« Interdire le plasma rémunéré et mettre fin au contrat avec Grifols », réclament les défenseurs de la santé
Ottawa – Les coalitions de défense de la santé de partout au Canada font appel à Santé Canada, la Société canadienne du sang et les gouvernements provinciaux pour qu’ils prennent des mesures immédiates pour mettre fin à l’autorisation accordée à Grifols d’acheter le plasma au Canada, et pour divulguer le contenu du contrat secret conclu entre la Société canadienne du sang et Grifols en 2022.
Regardez la conférence de presse d’aujourd’hui ici :
Les défenseurs de la cause réagissent au témoignage livré le 26 mars devant la commission permanente de la santé (HESA) de la Chambre des communes, au cours duquel Mary Hughes, vice-présidente des ventes et des opérations commerciales chez Grifols Canada, a répondu à des questions concernant deux décès survenus dans les centres de collecte de l’entreprise.
« Le représentant officiel de Grifols n’a pas répondu de manière exhaustive aux questions et n’a pas assumé la responsabilité de ce qui est arrivé à ces malheureux donneurs de plasma. La réaction logique pour le Manitoba serait de suspendre leurs activités, d’enquêter sur ces décès et d’adopter une loi interdisant les dons de plasma rémunérés, comme l’ont fait d’autres provinces », déclare Noah Schulz, de la Manitoba Health Coalition. « Les dons de plasma rémunérés par des organismes privés à but lucratif ne devraient être autorisés nulle part au Canada – c’est tout simplement trop risqué ».
Grifols exploite des centres d’extraction de plasma à but lucratif au Canada depuis janvier 2022. Au cours de cette période, les établissements de Grifols ont été jugés non conformes plus souvent que tous les autres centres de collecte de produits sanguins du Canada.
Les décès liés à la collecte de plasma sont extrêmement rares, ce qui fait que les deux décès survenus dans les établissements de Grifols au Manitoba, combinés aux lésions rénales d’une troisième personne au Manitoba, et la fréquence de leurs problèmes de non-conformité, démontrent la nécessité d’une action immédiate.
Le témoignage officiel de Grifols Canada devant le Parlement, soigneusement pesé, a laissé plus de questions que de réponses, après que l’entreprise eut initialement refusé de comparaître.
Le témoignage de Mary Hughes, vice-présidente des ventes chez Grifols, a soulevé plus de questions que de réponses le jeudi 26 mars, lorsqu’elle est comparue à la suite d’une convocation formelle, devant le Comité permanent de la santé, après avoir initialement refusé de comparaître.

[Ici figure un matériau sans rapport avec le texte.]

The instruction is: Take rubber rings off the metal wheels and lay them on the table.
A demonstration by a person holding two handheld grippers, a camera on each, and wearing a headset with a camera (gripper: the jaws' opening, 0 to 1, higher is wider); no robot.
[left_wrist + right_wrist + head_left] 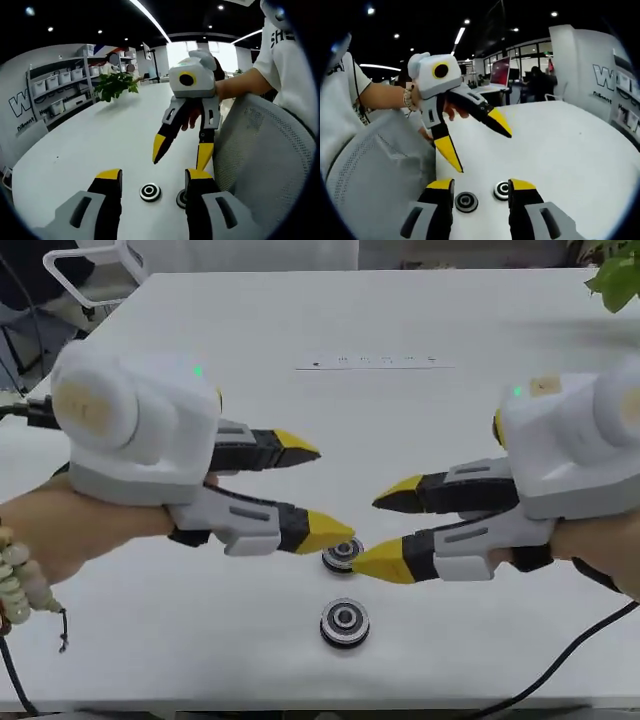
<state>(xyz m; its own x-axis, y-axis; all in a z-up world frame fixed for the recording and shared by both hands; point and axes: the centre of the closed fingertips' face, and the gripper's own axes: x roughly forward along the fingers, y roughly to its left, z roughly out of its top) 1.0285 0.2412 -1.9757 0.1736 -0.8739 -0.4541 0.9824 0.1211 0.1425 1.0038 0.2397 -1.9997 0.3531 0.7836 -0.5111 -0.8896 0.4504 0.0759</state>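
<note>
1. The wall lettering (20,102): a large "W", rest unreadable.
2. The left claw (328,492) and right claw (369,532) both gape, tips facing.
3. The far wheel (343,554) lies between their tips; near wheel (345,623) by the table's (250,330) front edge.

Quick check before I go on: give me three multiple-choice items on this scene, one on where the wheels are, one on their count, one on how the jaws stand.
1. Where do the wheels lie?
A. on the table, near the gripper tips
B. in a tray
C. on a chair

2. How many wheels are there?
A. one
B. two
C. four

3. How do the jaws of the left gripper and the right gripper stand?
A. both open
B. both shut
C. left shut on a wheel

Answers:
1 A: both rest on the white top by the yellow tips.
2 B: the head view shows a far wheel and the near wheel.
3 A: a clear gap shows between each pair of jaws.
</note>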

« Grifols semble trainer les pieds et manquer de transparence quant à ses procédures lorsque sa représentante a été interrogée par les parlementaires », déclare Siobhán Vipond, vice-présidente de la Coalition canadienne de la santé. « Les familles des défunts méritent mieux que cela. Les donneurs, qui sont souvent en difficulté financière et vendent leur plasma parce qu’ils ont besoin d’argent, ne devraient pas voir leur vie mise en danger ».
À la suite du témoignage de Mme Hughes, les membres du comité ont adopté à l’unanimité une motion ordonnant à la Société canadienne du sang, l’organisme public à but non lucratif chargé de la collecte de sang et du plasma qui a conclu le contrat avec Grifols en 2022, de remettre ce contrat exclusif et secret d’une durée de 15 ans au comité permanent de la santé au plus tard le 10 avril.
En résumé, les Coalitions de la santé exigent :
- Que Santé Canada, la Société canadienne du sang et les gouvernements provinciaux mettent fin à l’autorisation accordée à Grifols de collecter du plasma au Canada. Santé Canada doit révoquer toute licence ou autorisation équivalente permettant à Grifols de collecter du plasma.
- Que les gouvernements provinciaux qui ont autorisé Grifols à établir des centres de collecte de plasma interdisent la collecte de produits sanguins rémunérée et à but lucratif.
- Que Santé Canada publie des rapports d’inspection détaillés, incluant les événements indésirables, et informe le public si tous les centres Grifols ont été inspectés depuis leur mise en service.
- Qu’il il y ait une enquête judiciaire sur les décès tragiques survenus à Winnipeg, au Manitoba, qui donnerait lieu à une enquête indépendante de Santé Canada et de la Société canadienne du sang.
- Santé Canada et la Société canadienne du sang doivent divulguer la fréquence à laquelle Grifols a prélevé du plasma rémunéré sur les personnes décédées.
- La Société canadienne du sang et Grifols doivent se conformer à la directive du Comité permanent de la santé et divulguer le contrat entre la Société canadienne du sang et Grifols, dont les termes ont été gardés secrets jusqu’à présent, et mettre fin à ce contrat.